Animation superbe et dotée d'une touche psychédélique assez particulière (notamment lors des scènes de "vision" du personnage) par l'utilisation de ces spirales et ronds très caractéristiques qui, je dois l'avouer, m'ont provoqué une sorte d'hypnose surprenante mais surtout agréable. Osamu Dezaki honore le style japonais en ajoutant cette sublime bande-son aux airs traditionnels et classiques, autrement dit une pure jouissance auditive qui vient s'ajouter à notre contemplation de ce voyage spatial déjà exclusif.
L'idée de disperser les sentiments de notre héros (peu académique) à travers le cœur de trois femmes qui ne forment qu'un seul être à aimer est assez fulgurante mais géniale ! Qu'il est bon de voir un film sur l'espace s'accommoder de morales et de conventions étrangères à nos normes humaines, surtout pour édifier de la sorte la puissance universelle de l'amour !
Encore, on dénotera le portrait atypique de l'antagoniste, Crystal Bowie.
D'abord pour son design fabuleux : un corps humanoïde grand et transparent ayant pour chair une sorte de brouillard noirâtre, référence évidente au néant cosmique, résistant à toutes lames et à toutes armes si ce n'est à ses propres os de côtes (belle ironie du sort : quiconque voulant le tuer doit au préalable avoir pris l'extrême risque de se faire transpercer par ces aiguilles dorées).
Ensuite pour sa détermination déconcertante à poursuivre les ordres qui lui sont donnés, alors même que le film ne fait jamais référence au pouvoir concret que possède "La Guilde" sur lui ; autrement dit, Crystal Bowie est un être à la toute-puissance qui agit pourtant sous les ordres d'un tiers, comme si la hiérarchie spatiale était logiquement infinie.
Enfin, pour les traits émotionnels que le réalisateur lui accorde à l'égard de Catherine. Leurs interactions démontrent davantage qu'elle est l'objet d'un désir sincère (bien qu'il manipule son esprit, il prend soin de la traiter réellement telle une épouse) que celui d'une utilisation purement pragmatique.
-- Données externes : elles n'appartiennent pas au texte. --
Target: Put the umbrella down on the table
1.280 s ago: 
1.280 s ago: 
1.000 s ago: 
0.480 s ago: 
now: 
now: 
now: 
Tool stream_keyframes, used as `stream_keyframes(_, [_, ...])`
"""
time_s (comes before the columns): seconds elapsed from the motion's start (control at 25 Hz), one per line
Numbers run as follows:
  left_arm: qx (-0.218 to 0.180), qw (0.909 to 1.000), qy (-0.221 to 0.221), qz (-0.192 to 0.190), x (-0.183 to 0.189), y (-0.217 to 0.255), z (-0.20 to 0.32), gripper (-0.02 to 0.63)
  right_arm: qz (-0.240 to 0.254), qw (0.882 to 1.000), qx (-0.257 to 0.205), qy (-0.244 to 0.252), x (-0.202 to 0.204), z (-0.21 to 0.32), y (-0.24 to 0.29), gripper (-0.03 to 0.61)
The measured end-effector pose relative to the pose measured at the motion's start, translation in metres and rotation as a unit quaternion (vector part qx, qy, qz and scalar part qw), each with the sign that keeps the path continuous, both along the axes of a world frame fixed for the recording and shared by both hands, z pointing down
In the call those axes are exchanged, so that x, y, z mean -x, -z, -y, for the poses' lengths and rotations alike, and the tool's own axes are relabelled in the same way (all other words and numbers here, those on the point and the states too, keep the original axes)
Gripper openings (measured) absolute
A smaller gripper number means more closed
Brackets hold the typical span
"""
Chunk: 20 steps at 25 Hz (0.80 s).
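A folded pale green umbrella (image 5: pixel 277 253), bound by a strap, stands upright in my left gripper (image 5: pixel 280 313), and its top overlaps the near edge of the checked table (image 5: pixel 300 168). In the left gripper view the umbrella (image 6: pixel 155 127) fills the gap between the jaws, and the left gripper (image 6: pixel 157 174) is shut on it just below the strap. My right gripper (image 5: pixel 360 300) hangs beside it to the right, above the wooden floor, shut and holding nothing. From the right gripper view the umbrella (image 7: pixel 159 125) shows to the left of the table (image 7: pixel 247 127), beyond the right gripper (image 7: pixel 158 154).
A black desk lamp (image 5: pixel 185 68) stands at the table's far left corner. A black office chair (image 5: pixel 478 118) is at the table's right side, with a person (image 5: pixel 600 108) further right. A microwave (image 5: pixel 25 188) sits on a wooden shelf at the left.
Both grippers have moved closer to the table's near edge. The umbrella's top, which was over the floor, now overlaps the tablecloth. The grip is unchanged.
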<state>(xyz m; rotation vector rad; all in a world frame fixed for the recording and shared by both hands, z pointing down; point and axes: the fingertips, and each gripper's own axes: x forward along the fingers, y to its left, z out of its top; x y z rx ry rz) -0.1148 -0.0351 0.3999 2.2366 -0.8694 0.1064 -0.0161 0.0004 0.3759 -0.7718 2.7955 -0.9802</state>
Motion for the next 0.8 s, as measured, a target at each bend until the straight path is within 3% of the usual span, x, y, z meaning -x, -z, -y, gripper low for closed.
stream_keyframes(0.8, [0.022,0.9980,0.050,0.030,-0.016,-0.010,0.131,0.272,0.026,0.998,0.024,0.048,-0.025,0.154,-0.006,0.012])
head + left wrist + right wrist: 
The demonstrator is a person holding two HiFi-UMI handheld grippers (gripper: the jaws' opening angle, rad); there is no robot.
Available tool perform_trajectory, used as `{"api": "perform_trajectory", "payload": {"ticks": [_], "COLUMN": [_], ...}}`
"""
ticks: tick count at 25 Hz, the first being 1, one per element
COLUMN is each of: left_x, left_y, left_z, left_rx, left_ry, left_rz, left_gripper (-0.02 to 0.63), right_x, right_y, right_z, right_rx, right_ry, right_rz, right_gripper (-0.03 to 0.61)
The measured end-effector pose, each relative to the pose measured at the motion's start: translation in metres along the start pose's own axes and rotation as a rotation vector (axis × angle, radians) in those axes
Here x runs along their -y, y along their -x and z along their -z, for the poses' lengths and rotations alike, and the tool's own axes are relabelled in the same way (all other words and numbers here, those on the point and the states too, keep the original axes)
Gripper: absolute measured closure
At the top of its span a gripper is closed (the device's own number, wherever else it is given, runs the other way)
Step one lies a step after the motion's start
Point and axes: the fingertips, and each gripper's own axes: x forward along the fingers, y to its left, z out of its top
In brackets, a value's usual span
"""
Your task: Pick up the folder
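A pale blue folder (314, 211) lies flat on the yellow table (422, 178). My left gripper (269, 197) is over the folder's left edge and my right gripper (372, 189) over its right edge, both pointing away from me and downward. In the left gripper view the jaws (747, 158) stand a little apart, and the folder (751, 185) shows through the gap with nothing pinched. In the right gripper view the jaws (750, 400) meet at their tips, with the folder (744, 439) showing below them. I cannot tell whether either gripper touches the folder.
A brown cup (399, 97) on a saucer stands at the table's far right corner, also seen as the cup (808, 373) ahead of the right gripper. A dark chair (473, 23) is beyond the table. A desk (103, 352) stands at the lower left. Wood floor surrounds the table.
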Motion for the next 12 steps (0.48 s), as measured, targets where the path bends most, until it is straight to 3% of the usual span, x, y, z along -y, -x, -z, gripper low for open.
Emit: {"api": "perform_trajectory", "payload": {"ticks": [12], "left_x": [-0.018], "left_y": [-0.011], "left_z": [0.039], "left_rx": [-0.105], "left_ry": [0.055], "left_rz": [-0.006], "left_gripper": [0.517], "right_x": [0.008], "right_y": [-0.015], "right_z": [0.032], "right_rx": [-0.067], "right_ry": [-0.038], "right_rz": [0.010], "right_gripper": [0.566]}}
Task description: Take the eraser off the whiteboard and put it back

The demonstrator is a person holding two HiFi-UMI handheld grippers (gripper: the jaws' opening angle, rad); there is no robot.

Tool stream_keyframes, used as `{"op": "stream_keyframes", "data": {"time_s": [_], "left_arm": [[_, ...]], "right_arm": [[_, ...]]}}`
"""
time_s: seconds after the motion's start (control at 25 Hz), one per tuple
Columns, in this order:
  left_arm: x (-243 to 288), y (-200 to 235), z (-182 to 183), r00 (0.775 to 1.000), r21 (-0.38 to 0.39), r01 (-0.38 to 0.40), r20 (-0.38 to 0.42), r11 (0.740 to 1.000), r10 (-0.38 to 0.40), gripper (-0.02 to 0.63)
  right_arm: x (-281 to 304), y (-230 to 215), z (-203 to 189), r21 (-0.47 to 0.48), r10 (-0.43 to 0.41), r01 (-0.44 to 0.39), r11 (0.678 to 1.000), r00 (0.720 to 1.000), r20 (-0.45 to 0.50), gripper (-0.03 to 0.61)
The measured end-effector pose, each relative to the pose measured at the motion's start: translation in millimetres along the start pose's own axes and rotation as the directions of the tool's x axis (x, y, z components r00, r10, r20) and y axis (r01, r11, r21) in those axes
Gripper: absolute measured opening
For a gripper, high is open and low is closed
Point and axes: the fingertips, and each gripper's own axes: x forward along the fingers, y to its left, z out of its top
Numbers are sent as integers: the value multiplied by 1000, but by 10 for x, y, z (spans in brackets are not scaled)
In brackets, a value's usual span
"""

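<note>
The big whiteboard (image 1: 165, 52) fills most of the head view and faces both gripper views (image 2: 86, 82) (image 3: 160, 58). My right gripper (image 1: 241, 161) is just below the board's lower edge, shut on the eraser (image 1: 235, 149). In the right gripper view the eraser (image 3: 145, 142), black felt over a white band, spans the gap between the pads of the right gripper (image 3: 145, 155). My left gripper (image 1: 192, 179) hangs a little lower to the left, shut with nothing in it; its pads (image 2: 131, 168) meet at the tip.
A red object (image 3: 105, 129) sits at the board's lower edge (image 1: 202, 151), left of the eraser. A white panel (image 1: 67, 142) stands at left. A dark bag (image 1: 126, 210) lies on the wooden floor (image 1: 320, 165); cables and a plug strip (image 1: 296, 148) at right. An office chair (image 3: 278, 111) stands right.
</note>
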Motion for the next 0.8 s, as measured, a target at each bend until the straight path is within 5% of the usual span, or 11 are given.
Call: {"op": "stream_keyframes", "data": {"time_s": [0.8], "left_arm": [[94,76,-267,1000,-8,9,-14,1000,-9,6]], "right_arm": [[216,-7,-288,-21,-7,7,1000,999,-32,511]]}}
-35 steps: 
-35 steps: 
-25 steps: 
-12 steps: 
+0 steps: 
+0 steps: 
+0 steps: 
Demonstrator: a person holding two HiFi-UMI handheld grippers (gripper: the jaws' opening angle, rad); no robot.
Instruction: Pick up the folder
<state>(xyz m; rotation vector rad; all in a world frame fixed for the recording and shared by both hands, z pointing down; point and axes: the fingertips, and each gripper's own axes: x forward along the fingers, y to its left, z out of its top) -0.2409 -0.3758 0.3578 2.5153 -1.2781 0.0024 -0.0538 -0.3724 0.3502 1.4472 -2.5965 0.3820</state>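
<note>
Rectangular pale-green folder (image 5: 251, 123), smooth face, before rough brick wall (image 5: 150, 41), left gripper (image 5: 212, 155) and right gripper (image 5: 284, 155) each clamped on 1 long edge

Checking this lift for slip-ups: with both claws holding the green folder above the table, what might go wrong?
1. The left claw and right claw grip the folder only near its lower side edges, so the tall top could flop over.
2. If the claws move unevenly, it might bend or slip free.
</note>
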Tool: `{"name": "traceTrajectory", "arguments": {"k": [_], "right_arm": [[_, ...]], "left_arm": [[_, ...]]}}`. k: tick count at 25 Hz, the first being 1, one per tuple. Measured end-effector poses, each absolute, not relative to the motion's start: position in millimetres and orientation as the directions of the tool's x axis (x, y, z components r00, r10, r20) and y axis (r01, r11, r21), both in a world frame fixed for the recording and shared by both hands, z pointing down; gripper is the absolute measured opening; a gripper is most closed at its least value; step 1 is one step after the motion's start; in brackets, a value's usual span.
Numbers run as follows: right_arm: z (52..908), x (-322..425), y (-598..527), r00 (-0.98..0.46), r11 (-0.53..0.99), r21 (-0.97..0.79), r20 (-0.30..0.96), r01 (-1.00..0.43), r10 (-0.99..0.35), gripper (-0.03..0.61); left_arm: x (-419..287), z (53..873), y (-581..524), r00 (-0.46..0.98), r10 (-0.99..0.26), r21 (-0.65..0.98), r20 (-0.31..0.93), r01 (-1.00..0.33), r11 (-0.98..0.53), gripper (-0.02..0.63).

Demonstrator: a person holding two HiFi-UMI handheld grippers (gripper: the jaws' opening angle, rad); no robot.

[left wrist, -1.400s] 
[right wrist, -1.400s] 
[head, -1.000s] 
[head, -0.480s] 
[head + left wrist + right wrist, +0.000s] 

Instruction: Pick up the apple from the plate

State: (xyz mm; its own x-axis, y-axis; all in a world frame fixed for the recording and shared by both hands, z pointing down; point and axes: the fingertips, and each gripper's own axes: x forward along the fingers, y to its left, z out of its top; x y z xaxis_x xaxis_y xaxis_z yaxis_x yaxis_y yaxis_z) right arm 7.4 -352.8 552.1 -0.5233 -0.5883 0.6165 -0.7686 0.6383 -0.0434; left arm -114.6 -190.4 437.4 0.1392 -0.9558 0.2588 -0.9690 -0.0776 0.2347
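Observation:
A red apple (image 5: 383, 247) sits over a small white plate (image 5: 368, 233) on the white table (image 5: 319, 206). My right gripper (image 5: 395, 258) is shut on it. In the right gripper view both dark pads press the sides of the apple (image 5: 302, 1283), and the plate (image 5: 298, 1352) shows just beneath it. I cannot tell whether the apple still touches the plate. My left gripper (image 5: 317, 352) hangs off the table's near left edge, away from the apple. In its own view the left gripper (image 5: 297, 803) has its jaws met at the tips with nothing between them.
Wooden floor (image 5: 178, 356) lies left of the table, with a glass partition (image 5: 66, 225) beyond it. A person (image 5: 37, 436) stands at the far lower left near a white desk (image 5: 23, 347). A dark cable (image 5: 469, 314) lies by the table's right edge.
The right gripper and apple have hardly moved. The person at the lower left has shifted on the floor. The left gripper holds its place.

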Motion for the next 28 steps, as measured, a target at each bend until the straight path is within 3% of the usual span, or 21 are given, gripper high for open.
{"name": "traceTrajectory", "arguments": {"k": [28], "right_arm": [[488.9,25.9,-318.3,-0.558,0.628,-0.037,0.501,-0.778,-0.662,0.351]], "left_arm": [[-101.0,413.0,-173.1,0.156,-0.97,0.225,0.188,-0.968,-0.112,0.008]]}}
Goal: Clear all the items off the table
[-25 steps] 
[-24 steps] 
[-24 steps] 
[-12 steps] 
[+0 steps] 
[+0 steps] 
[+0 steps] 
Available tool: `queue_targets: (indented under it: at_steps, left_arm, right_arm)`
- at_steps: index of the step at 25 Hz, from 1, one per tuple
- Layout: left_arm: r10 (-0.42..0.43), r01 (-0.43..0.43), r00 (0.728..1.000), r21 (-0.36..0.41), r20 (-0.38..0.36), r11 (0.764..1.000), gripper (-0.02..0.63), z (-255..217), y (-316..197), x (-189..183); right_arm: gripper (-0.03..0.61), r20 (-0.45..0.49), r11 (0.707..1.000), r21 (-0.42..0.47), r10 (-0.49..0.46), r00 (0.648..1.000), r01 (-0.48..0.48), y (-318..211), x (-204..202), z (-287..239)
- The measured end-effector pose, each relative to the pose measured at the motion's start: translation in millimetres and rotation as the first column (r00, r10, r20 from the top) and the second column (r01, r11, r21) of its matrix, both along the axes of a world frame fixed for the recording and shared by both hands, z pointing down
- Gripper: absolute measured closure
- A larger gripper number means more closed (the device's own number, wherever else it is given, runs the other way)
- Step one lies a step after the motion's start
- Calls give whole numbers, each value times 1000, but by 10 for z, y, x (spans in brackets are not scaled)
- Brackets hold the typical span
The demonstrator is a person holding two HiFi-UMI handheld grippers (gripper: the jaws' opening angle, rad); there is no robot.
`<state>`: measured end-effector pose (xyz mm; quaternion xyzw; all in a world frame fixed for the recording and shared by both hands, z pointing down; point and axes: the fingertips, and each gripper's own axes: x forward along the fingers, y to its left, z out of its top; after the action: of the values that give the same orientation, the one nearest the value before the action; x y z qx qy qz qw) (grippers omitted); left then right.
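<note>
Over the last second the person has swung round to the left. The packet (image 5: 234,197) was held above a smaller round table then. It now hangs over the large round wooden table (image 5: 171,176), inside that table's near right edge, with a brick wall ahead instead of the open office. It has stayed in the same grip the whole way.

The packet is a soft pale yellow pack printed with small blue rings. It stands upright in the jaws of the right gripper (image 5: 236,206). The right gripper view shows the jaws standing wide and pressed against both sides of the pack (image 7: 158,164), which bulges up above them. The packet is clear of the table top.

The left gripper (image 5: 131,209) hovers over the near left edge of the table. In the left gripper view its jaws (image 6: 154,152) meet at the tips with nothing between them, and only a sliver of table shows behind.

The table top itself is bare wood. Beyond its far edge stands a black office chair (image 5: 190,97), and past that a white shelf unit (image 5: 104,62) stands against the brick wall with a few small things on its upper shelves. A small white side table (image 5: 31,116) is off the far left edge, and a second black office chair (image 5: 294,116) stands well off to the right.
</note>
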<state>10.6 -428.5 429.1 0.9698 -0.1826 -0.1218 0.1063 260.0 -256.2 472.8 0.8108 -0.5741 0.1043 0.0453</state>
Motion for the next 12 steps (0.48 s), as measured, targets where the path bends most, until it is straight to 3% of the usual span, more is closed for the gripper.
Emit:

On regrettera cependant l'absence dérangeante de dialogues (et non pas d'idées) profonds entre les personnages : là où Cobra se voit partager ses sentiments au fur et à mesure à chacune des trois sœurs (j'ai l'infime conviction que dans leurs derniers échanges, lors de ce regard d'adieu, Cobra et Catherine ont esquissé réciproquement, le temps de quelques secondes, la valeur de leurs sentiments par intermédiaire et la possibilité d'une vie amoureuse), c'est toujours l'acte charnel qui prévaut sur l'échange verbal et spirituel. Aspect assez ironique au vu de l'importance qu'ont le spirituel et l'idéologique dans le film... De même pour les altercations entre Cobra et son ennemi, leur dialogue bascule souvent dans une joute verbale de surface.
Le rythme reste aussi à reconsidérer, en partie à cause des quêtes du héros trop mal amenées et distribuées lors des 1 h 39 (les jonctions entre sa romance avec Jane et sa rivalité avec La Guilde sont trop courtes et abruptes à mon sens). L'anime de quatre saisons, sorti à la suite de ce film, doit profiter d'un partage assurément plus équilibré des péripéties et objectifs.
Voilà donc le reproche que je garderai à l'égard de Space Adventure Cobra – Le Film : ne pas avoir su s'imprégner suffisamment (et fondamentalement) de son sujet de base, l'espace, pour en absorber, à l'instar du merveilleux Les Maîtres du Temps de René Laloux sorti la même année, toute la richesse.
Que ce soit du vide spatial à l'étendue sidérale, la plus grande qualité des films de science-fiction extraterrestre est de parvenir à privilégier sur pellicule le Temps à défaut de l'Espace.